Charen: So you said in the beginning of the piece that why you had taken the view you had before—you said that the “severity of the threat seemed . . . wildly exaggerated and that the proposed cures all smacked of old-fashioned statism mixed with new-age religion.” And I would submit that there is still a lot of that out there. And so one of the things you do at the end of the piece is talk about what you think are sensible approaches to solutions, which frequently rely on market-based thinking rather than top-down government-imposed solutions. So talk for a little bit about that. . . .
Stephens: One of the things that I thought very carefully about not just up in Greenland, but really over the past few months, and in preparing that article, was my conviction that even now the sorts of solutions that are offered for addressing climate change are really inadequate for a variety of reasons, either because the technology is unripe, or because they rely too heavily on state intervention, or because they are based on some kind of grand plan that tends to sound great in principle and then often fail for either political reasons, or technological reasons, or actually scientific reasons in practice.
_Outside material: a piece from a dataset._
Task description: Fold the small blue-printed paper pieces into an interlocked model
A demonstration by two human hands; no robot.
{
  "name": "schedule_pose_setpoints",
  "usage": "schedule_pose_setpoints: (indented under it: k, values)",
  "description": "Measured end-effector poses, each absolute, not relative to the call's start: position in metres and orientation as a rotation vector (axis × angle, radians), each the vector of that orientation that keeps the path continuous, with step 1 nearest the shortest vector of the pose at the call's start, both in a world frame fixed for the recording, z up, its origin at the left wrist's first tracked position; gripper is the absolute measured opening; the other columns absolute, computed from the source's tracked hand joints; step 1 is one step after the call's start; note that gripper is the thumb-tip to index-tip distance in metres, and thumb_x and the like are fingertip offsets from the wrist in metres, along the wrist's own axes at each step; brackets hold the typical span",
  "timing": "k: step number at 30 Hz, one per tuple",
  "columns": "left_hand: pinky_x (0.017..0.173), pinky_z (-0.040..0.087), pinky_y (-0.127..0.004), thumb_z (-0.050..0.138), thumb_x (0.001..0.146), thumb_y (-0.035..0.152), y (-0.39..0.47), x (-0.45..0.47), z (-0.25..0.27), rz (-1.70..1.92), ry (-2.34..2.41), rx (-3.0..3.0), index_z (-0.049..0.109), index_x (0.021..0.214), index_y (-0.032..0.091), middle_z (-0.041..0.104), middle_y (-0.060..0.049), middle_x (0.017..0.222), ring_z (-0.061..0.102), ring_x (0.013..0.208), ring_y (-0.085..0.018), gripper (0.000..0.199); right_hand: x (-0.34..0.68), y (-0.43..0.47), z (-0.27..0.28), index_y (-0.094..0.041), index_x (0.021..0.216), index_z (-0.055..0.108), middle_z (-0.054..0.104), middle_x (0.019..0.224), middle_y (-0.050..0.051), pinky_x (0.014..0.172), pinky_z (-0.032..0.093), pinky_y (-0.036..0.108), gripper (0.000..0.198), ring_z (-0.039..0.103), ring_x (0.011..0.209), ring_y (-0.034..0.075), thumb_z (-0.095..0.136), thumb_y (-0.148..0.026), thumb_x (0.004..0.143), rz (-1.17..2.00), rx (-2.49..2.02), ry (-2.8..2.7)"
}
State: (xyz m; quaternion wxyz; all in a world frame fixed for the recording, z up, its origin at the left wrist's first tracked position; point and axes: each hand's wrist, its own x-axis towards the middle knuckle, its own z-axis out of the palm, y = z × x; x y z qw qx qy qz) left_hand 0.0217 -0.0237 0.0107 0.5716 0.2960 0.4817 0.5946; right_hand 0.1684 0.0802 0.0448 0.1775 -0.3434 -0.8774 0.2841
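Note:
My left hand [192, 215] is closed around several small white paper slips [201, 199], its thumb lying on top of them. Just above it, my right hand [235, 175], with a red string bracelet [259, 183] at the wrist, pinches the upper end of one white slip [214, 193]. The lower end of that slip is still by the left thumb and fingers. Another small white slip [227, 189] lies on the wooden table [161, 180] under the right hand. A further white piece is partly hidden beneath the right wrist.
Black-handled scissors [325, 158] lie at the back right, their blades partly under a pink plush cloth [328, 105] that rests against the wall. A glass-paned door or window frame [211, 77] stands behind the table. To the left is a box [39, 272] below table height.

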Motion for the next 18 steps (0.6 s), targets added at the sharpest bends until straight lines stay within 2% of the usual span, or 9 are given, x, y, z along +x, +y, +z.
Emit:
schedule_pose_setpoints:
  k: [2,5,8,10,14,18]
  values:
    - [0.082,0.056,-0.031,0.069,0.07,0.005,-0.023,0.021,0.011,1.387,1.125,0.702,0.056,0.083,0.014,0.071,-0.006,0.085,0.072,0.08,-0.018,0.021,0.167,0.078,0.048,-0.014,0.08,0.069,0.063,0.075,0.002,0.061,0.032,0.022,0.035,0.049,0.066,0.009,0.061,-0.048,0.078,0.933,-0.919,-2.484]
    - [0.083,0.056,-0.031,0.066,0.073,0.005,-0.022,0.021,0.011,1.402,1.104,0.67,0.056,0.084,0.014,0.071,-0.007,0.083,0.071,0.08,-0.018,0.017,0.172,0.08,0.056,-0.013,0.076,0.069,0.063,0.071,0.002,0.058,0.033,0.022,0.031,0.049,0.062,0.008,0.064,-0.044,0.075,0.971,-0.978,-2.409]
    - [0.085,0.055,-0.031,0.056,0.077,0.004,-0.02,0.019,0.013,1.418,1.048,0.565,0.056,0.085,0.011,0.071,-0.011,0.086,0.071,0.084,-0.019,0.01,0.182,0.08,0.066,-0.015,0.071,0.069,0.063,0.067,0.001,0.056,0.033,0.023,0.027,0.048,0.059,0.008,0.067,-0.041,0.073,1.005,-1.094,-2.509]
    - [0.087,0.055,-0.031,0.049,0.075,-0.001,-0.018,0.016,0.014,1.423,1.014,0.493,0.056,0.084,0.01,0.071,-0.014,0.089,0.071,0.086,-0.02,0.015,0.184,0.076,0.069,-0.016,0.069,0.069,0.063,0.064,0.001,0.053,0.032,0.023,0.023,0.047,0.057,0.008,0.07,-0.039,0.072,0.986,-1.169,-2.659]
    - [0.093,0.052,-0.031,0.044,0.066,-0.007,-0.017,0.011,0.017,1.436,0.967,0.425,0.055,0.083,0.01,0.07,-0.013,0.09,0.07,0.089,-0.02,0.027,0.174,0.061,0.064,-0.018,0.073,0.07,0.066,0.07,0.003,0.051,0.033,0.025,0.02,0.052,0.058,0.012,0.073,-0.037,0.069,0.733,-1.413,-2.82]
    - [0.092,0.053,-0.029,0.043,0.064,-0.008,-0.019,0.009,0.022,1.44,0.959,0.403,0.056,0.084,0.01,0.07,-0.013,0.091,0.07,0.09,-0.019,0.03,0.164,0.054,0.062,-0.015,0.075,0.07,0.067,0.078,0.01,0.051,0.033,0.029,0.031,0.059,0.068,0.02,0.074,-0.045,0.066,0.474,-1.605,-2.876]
And so, to me, the most interesting part of the article was really on the prescriptive end: If we’re going to really think seriously about climate, we need to think about a million small solutions rather than one big one. We need to be searchers for solutions rather than planners and designers of solutions.
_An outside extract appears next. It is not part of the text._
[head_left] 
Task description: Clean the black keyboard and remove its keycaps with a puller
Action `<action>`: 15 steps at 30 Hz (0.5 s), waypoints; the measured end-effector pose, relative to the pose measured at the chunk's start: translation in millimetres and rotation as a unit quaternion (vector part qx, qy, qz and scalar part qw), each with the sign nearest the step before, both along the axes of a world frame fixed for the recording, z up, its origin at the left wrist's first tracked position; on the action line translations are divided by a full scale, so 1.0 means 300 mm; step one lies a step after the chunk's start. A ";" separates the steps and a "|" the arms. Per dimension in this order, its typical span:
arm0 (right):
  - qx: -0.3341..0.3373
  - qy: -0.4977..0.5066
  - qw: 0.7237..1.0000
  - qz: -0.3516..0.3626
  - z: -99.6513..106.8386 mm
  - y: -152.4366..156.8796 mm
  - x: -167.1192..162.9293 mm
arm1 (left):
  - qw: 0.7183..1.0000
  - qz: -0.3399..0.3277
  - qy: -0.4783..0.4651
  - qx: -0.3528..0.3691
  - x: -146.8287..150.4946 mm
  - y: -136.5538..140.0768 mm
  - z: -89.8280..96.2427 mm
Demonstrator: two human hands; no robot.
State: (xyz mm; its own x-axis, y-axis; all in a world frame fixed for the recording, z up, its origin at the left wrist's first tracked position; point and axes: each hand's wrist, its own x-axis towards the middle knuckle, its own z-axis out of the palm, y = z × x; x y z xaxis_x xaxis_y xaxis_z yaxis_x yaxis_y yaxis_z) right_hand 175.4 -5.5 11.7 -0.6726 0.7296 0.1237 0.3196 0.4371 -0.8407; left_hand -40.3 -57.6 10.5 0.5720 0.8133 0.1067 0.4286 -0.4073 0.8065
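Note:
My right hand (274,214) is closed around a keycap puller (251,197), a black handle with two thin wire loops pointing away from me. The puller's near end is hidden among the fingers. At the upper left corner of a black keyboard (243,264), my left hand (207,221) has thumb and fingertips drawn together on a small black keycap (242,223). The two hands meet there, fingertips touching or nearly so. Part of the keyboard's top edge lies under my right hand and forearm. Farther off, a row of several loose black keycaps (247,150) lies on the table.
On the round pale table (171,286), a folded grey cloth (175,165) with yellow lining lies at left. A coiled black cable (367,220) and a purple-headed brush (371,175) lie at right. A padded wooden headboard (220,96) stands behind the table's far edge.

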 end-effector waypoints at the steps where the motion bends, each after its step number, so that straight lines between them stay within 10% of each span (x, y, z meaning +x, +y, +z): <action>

And one example that I thought was extraordinarily interesting was the fact that, you know, in the last fifty-odd years, the American population has grown dramatically, the size of the economy has grown dramatically—and yet, water consumption has barely budged. And the reason water consumption has barely budged is we have found smarter ways of dealing with water usage, particularly in agriculture, particularly the move away from flood irrigation to drip irrigation, much more economical methods. It’s not something you think about as a grand solution to climate mitigation. But it’s hugely, hugely important.
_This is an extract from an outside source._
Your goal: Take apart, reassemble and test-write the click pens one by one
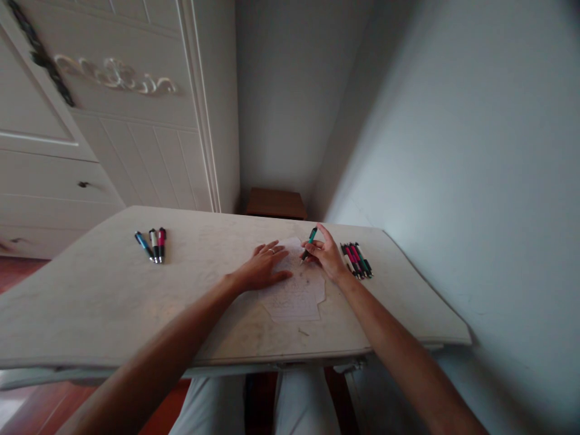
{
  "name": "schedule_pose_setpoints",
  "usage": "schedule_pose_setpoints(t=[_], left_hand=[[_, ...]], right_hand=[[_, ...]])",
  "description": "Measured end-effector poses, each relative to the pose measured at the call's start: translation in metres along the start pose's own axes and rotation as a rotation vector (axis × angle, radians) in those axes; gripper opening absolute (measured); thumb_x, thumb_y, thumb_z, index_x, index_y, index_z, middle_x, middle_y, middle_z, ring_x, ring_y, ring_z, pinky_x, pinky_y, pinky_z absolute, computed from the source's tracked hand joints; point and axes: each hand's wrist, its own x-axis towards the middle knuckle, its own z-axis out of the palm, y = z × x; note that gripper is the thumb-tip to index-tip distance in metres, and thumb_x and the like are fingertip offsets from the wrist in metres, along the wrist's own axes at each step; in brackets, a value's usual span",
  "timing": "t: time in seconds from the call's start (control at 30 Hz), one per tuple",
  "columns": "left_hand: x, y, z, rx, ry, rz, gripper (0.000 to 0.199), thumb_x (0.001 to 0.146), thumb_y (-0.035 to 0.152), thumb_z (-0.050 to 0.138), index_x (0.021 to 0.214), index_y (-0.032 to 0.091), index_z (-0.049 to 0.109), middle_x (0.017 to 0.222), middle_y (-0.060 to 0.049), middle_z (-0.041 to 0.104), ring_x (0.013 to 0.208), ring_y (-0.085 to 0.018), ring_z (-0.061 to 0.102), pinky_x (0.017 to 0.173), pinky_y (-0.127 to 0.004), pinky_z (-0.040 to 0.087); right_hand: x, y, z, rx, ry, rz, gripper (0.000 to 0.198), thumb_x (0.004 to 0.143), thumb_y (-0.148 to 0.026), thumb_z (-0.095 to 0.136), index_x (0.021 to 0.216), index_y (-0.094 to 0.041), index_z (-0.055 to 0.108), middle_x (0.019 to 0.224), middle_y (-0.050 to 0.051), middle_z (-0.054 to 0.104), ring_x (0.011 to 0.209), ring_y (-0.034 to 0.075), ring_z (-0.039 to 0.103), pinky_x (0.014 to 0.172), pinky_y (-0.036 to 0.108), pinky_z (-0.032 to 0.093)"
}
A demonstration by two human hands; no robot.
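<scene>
The pale wall [453, 151] was the largest thing, and it rose to the right of the paper [294, 311]. The white cabinet [158, 151], with a carved ornament, stood beyond the paper and to its left. The surface [190, 272], whitish and a little stained, spread under the paper and on all sides of it. The person's light trousers [304, 402] appeared on the near side of the paper, below the edge of the surface. The paper itself was lying flat, with an uneven outline and faint marks on it.

The left hand [261, 269] was resting on the left part of the paper, its fingers spread and grasping nothing. The right hand [328, 257], at the right side of the paper, was holding a green and black pen [312, 236] in a tilted position. The pen's tip pointed down to the paper; I cannot tell whether it touched. Just to the right of the paper, several pens [357, 260] lay side by side, pink, green and white among them. Well apart to its left lay three markers [154, 244]: blue, white and pink.
</scene>
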Motion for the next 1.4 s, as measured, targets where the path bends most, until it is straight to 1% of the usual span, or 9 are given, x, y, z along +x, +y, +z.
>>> schedule_pose_setpoints(t=[0.2,0.33,0.57,0.7,0.83,1.0,1.13,1.3,1.4], left_hand=[[0.001,0.005,-0.004,-0.042,0.045,0.013,0.059,0.09,0.057,0.047,0.136,0.021,0.049,0.143,-0.011,0.049,0.141,-0.028,0.03,0.114,-0.046,0.023],[0.002,0.01,-0.005,-0.118,0.132,0.006,0.049,0.091,0.053,0.048,0.13,0.023,0.055,0.135,-0.01,0.057,0.132,-0.028,0.044,0.11,-0.046,0.029],[0.004,0.012,0.0,-0.343,0.244,0.073,0.039,0.092,0.045,0.051,0.115,0.018,0.066,0.11,-0.011,0.07,0.106,-0.026,0.061,0.095,-0.04,0.044],[0.005,0.017,-0.003,-0.514,0.302,0.045,0.034,0.091,0.044,0.052,0.108,0.02,0.069,0.106,-0.008,0.071,0.099,-0.022,0.064,0.09,-0.034,0.046],[0.007,0.025,-0.008,-0.723,0.299,-0.066,0.035,0.09,0.047,0.052,0.098,0.017,0.07,0.095,-0.007,0.072,0.086,-0.02,0.064,0.073,-0.028,0.048],[0.009,0.031,-0.011,-0.976,0.285,-0.174,0.036,0.08,0.05,0.064,0.081,0.014,0.068,0.07,-0.003,0.066,0.061,-0.013,0.057,0.057,-0.024,0.043],[0.009,0.035,-0.014,-1.164,0.287,-0.278,0.03,0.073,0.042,0.073,0.078,0.013,0.067,0.065,-0.003,0.064,0.056,-0.012,0.055,0.052,-0.022,0.041],[0.011,0.035,-0.023,-1.718,0.363,-0.377,0.018,0.08,0.031,0.063,0.078,0.013,0.061,0.079,-0.007,0.067,0.068,-0.016,0.064,0.061,-0.026,0.051],[0.01,0.031,-0.03,-1.987,0.334,-0.477,0.012,0.085,0.025,0.054,0.08,0.014,0.058,0.068,-0.004,0.062,0.058,-0.014,0.061,0.055,-0.025,0.051]], right_hand=[[-0.004,-0.002,0.006,-0.048,-0.021,0.002,0.107,0.061,-0.034,0.084,0.147,-0.023,0.022,0.071,-0.003,0.069,0.057,0.018,0.069,0.043,0.021,0.052],[-0.007,-0.004,0.01,-0.06,-0.049,-0.002,0.108,0.059,-0.034,0.085,0.146,-0.021,0.022,0.066,-0.007,0.066,0.051,0.015,0.064,0.044,0.022,0.051],[-0.012,-0.008,0.01,0.036,-0.183,0.098,0.066,0.064,-0.041,0.083,0.117,-0.017,0.053,0.061,-0.007,0.059,0.047,0.008,0.054,0.045,0.018,0.046],[-0.015,-0.009,0.01,0.06,-0.271,0.153,0.067,0.063,-0.043,0.084,0.117,-0.017,0.054,0.062,-0.005,0.061,0.047,0.007,0.053,0.042,0.016,0.043],[-0.016,-0.006,0.012,0.003,-0.348,0.163,0.077,0.057,-0.045,0.087,0.121,-0.017,0.055,0.06,-0.006,0.063,0.04,0.006,0.049,0.036,0.016,0.039],[-0.017,-0.002,0.012,-0.072,-0.427,0.175,0.085,0.062,-0.047,0.083,0.134,-0.015,0.051,0.061,-0.004,0.066,0.036,0.008,0.052,0.035,0.018,0.041],[-0.016,-0.002,0.013,-0.073,-0.444,0.162,0.077,0.067,-0.054,0.078,0.13,-0.016,0.057,0.066,0.0,0.069,0.04,0.011,0.059,0.039,0.021,0.046],[-0.016,-0.005,0.013,-0.057,-0.42,0.13,0.061,0.076,-0.06,0.067,0.117,-0.015,0.065,0.074,0.005,0.072,0.047,0.012,0.064,0.047,0.024,0.05],[-0.017,-0.006,0.013,-0.054,-0.376,0.125,0.056,0.078,-0.06,0.066,0.111,-0.014,0.067,0.072,0.005,0.072,0.049,0.012,0.063,0.048,0.023,0.049]])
It’s gonna be very difficult to transition swiftly away from a fossil-fuel-based economy to an energy economy based on other sources. But there are a lot of things that we can do that are really smart, that you wouldn’t think of as being important parts of a climate solution, like putting triple-paned windows into new-home construction to make homes much more energy efficient, because lots of homes are going to stand for 50, 80, even 100 years. And over time, energy-efficient homes are a really smart answer to the problems of energy usage. Most important point is that we need to make sure that economic growth and technological innovation are not treated as enemies of climate, but as essential parts of an ultimate solution to the challenges of a changing and warming planet.